Hallo Daniel,

humm ich denke jetzt mal du meinst mit ADS das Aufmerksamkeitsdefizitstörung – was für ein Wort. Im ersten kam in der letzen Zeit eine Reihe (ziemlich spät) über Autismus bzw. das Asperger-Syndrom. Sowohl bei ADS als auch bei Autismus, ist es interessant, dass die Personen in der Lage sind, außerordentliche Leistungen zu erbringen, wenn man sie so machen lässt, wie es ihrer Natur entspricht. Leider werden ja so genannte ‚abnorme Verhaltensweisen‘ oftmals korrigiert (z.B. wurden Linkshänder lange zu Rechtshändern umerzogen…).

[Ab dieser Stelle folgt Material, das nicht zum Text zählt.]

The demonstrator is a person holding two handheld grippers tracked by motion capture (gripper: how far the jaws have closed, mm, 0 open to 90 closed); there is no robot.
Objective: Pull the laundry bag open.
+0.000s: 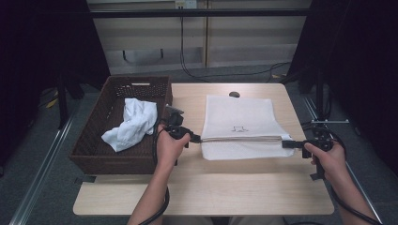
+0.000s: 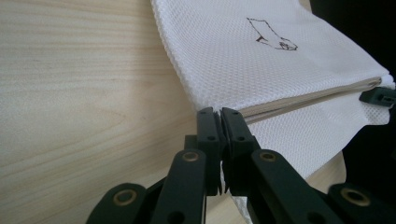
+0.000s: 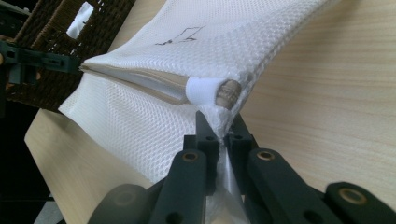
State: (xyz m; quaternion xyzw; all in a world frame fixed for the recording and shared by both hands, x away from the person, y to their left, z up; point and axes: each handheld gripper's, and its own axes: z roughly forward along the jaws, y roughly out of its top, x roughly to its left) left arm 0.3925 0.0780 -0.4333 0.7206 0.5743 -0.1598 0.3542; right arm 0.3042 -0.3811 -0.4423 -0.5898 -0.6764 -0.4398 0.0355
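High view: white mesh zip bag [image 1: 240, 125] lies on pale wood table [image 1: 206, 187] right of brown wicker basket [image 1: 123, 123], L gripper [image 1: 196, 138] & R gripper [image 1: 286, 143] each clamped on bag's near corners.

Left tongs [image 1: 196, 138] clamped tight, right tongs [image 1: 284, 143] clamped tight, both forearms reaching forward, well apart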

Auf der anderen Seite gelingt es Menschen mit einer so genannten Verhaltensstörung ja oftmals nicht, sich vollständig in unsere Gesellschaft zu integrieren.

Bezüglich Videospiele denke ich, dass dieses Thema zurzeit überbewertet wird. In zwanzig Jahren oder so, ist das Thema so abgegriffen und Videospiele sind so selbstverständlich, dass keiner mehr darüber spricht.

Ich denke die zentralen Fragen sind nach wie vor:

• Woraus entsteht Kreativität – Aus Fantasie, Leidenschaft und Ausdauer.

D.h. wenn ich zwar Inhalte eines Videospiels schnell umsetzen kann, ich aber nicht die nötige Kreativität entwickeln kann, um Neues schaffen zu können, oder wenn ich nicht die nötige Ausdauer besitze um Neues zu erschaffen, dann bringt die beste und schnellste Auffassungsgabe nichts.

Für mich bedeutet das also, dass der eigentliche schöpferische Prozess nach wie vor, wie beim Lesen eines Buches, im Kopf stattfindet und dann aber auch umgesetzt werden muss. Was nützt es mir wenn ich in einem Videospiel den ultimativen High-Score erreiche, wenn ich das Gelernte nicht in etwas Nützliches umsetzen kann?